Teste di falena battono ciglia senza percuotere l'aria e mentre credono di attraversare il pacifico, nello spazio malaticcio dei sensi, restano fermi esattamente qui, dove qui vuol dire istante, mai ripetuto, mai visto, mai vissuto, nel totale assimilato. Crocifisso per barbarie dalla giusta causa del capro espio delle colpe del mondo, mi fingo trafitto dalla bassa aristocrazia delle ragioni ante litteram, macabre alla vista e marmo al peso dei ricordi.
Mi fingo vento, spostando foglie sparse a terra, tra destra e sinistra, e poi in avanti con calci nello stomaco della verde pioggia appassita al tempo, e strofino mani al pungere del freddo mentre l'aria si cristallizza ogni volta che emetto urli e suoni dalla bocca, in concerto di primavera al primo albero spoglio che denti stringe senza chiedere pietà alcuna.

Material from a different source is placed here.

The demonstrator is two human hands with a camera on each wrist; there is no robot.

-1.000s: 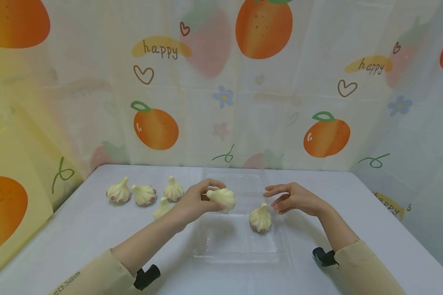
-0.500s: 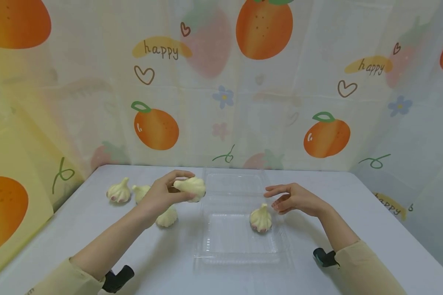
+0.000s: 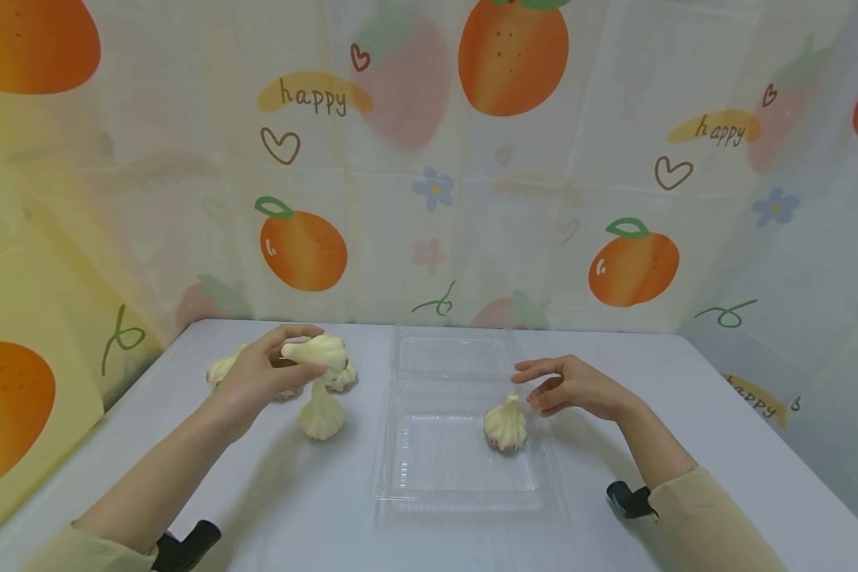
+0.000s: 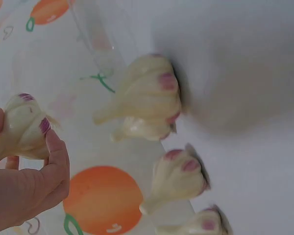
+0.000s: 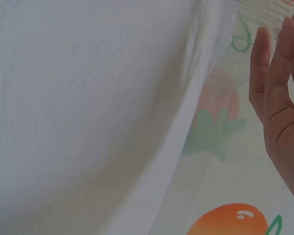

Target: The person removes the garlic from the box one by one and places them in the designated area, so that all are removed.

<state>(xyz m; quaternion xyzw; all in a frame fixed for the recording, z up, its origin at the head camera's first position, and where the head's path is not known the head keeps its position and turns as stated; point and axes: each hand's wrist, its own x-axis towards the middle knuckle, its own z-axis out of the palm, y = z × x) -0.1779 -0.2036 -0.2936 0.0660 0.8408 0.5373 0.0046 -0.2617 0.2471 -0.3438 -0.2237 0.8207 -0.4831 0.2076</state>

Sorta di color arancio tentenna nel panorama ai colpi di neve che trafiggono la terra inerme, su cui poggio i passi nell'attraversar di questo parco chiuso in prospettiva al varco di una meta che si riduce ad un punto. Finto. Senza alcuna consistenza, non ha importanza finchè non procedo tra le foglie a raggiungerlo con ostinato desiderio.
Versi in rime, strofinati al petto, accartocciati al ventre, artefatti d'amore solido retti da vecchi preconcetti che nessuno ascolterà, mordono fegati smessi dal santo pio vizio della normalità assunta.